Allow for searching the SAD from external data path points without
assumming L3 details. The only customer of this exposure currently
is pktgen.

---
commit 33d3060784e6aa55e30ae7d5efc491180e7f955d
tree 707017ff673d1161f46d69fd818035b6bc50bbdb
parent 0169ac1c2a64f04deeff3dae704f34e22ae59cb7
author Jamal Hadi Salim <hadi@cyberus.ca> Sat, 02 Sep 2006 09:38:12 -0400
committer Jamal Hadi Salim <hadi@jzny2.(none)> Sat, 02 Sep 2006 09:38:12 -0400

 include/net/xfrm.h    |    4 ++++
 net/xfrm/xfrm_state.c |   33 +++++++++++++++++++++++++++++++++
 2 files changed, 37 insertions(+), 0 deletions(-)

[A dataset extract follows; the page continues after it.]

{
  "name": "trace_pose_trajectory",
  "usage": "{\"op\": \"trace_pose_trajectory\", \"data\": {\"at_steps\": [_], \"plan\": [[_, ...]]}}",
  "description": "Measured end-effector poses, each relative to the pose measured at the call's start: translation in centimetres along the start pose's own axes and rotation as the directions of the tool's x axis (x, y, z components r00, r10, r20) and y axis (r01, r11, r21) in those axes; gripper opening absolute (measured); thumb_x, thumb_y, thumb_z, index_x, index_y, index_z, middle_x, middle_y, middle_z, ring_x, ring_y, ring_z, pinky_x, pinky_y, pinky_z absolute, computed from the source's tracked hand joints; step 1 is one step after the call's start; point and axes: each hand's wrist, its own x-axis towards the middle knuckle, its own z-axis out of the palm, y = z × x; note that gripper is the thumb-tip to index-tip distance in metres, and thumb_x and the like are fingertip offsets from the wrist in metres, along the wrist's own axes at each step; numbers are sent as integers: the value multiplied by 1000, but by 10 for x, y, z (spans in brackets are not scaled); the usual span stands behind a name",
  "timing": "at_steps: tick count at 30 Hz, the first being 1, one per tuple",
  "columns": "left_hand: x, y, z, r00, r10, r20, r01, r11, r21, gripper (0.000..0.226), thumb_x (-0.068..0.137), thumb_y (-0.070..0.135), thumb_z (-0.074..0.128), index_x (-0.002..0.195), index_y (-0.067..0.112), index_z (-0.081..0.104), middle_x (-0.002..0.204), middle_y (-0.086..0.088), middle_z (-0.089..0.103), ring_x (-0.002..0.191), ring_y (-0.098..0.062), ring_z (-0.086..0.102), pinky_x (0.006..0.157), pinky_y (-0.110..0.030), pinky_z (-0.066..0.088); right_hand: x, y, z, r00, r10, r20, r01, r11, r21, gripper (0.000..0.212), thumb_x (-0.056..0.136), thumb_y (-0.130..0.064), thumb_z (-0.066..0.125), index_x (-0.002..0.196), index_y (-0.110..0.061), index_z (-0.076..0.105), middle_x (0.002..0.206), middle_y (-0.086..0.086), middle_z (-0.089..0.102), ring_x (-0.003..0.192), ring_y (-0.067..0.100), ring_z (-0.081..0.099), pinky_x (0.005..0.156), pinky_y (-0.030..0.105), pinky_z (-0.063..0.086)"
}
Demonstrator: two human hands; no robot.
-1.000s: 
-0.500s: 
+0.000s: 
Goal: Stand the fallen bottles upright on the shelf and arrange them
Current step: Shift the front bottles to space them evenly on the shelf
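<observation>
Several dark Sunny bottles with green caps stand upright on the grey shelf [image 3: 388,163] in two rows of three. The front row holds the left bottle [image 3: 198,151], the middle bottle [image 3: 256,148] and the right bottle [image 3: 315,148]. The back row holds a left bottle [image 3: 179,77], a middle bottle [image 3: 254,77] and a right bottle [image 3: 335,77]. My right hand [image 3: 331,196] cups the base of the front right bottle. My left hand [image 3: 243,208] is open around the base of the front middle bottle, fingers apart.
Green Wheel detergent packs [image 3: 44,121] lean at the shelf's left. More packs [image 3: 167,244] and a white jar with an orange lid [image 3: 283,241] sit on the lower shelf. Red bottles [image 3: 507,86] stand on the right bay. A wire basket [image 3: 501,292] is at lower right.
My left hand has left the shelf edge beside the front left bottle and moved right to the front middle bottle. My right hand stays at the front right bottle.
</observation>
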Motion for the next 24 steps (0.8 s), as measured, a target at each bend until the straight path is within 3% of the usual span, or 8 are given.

diff --git a/include/net/xfrm.h b/include/net/xfrm.h
index bf8e2df..7b0ea47 100644
--- a/include/net/xfrm.h
+++ b/include/net/xfrm.h
@@ -895,6 +895,10 @@ extern struct xfrm_state *xfrm_state_fin
 					  struct flowi *fl, struct xfrm_tmpl *tmpl,
 					  struct xfrm_policy *pol, int *err,
 					  unsigned short family);
+extern struct xfrm_state * xfrm_stateonly_find(xfrm_address_t *daddr, 
+				 	 xfrm_address_t *saddr, 
+					 unsigned short family, 
+					 u32 reqid, u8 mode, u8 proto);
 extern int xfrm_state_check_expire(struct xfrm_state *x);
 extern void xfrm_state_insert(struct xfrm_state *x);
 extern int xfrm_state_add(struct xfrm_state *x);
diff --git a/net/xfrm/xfrm_state.c b/net/xfrm/xfrm_state.c
index 9f63edd..2bfc04e 100644
--- a/net/xfrm/xfrm_state.c
+++ b/net/xfrm/xfrm_state.c
@@ -501,6 +501,39 @@ __xfrm_state_locate(struct xfrm_state *x
 }
 
 struct xfrm_state *
+xfrm_stateonly_find(xfrm_address_t *daddr, xfrm_address_t *saddr, 
+		unsigned short family, u32 reqid, u8 mode, u8 proto)
+{
+	unsigned int h = xfrm_dst_hash(daddr, saddr, 0, family);
+	struct xfrm_state *rx = NULL, *x = NULL;
+	struct hlist_node *entry;
+	
+	spin_lock(&xfrm_state_lock);
+	hlist_for_each_entry(x, entry, xfrm_state_bydst+h, bydst) {
+		if (x->props.family == family &&
+		    x->props.reqid == reqid && 
+		    xfrm_state_addr_check(x, daddr, saddr, family) &&
+		    mode == x->props.mode &&
+		    proto == x->id.proto)  { 
+
+			if (x->km.state != XFRM_STATE_VALID) 
+					continue;
+			else {
+				rx = x;
+				break; 
+			}
+		}
+	}
+	spin_unlock(&xfrm_state_lock);
+
+	if (rx)
+		xfrm_state_hold(rx);
+
+	return rx;
+}
+EXPORT_SYMBOL(xfrm_stateonly_find);
+
+struct xfrm_state *
 xfrm_state_find(xfrm_address_t *daddr, xfrm_address_t *saddr, 
 		struct flowi *fl, struct xfrm_tmpl *tmpl,
 		struct xfrm_policy *pol, int *err,

Re: [IPSEC]: searching SAD without assumming L3 details

[James Morris]

On Sat, 2 Sep 2006, jamal wrote:

> Against net-2.6.19
> 
> signed-off-by: Jamal Hadi Salim <hadi@cyberus.ca>

+xfrm_stateonly_find(xfrm_address_t *daddr, xfrm_address_t *saddr, 
+               unsigned short family, u32 reqid, u8 mode, u8 proto)
+{
+       unsigned int h = xfrm_dst_hash(daddr, saddr, 0, family);
+       struct xfrm_state *rx = NULL, *x = NULL;
+       struct hlist_node *entry;
+       
+       spin_lock(&xfrm_state_lock);

Shouldn't this be spin_lock_bh()?

+       spin_unlock(&xfrm_state_lock);
+
+       if (rx)
+               xfrm_state_hold(rx);

I think you need to grab the reference before letting go of the lock.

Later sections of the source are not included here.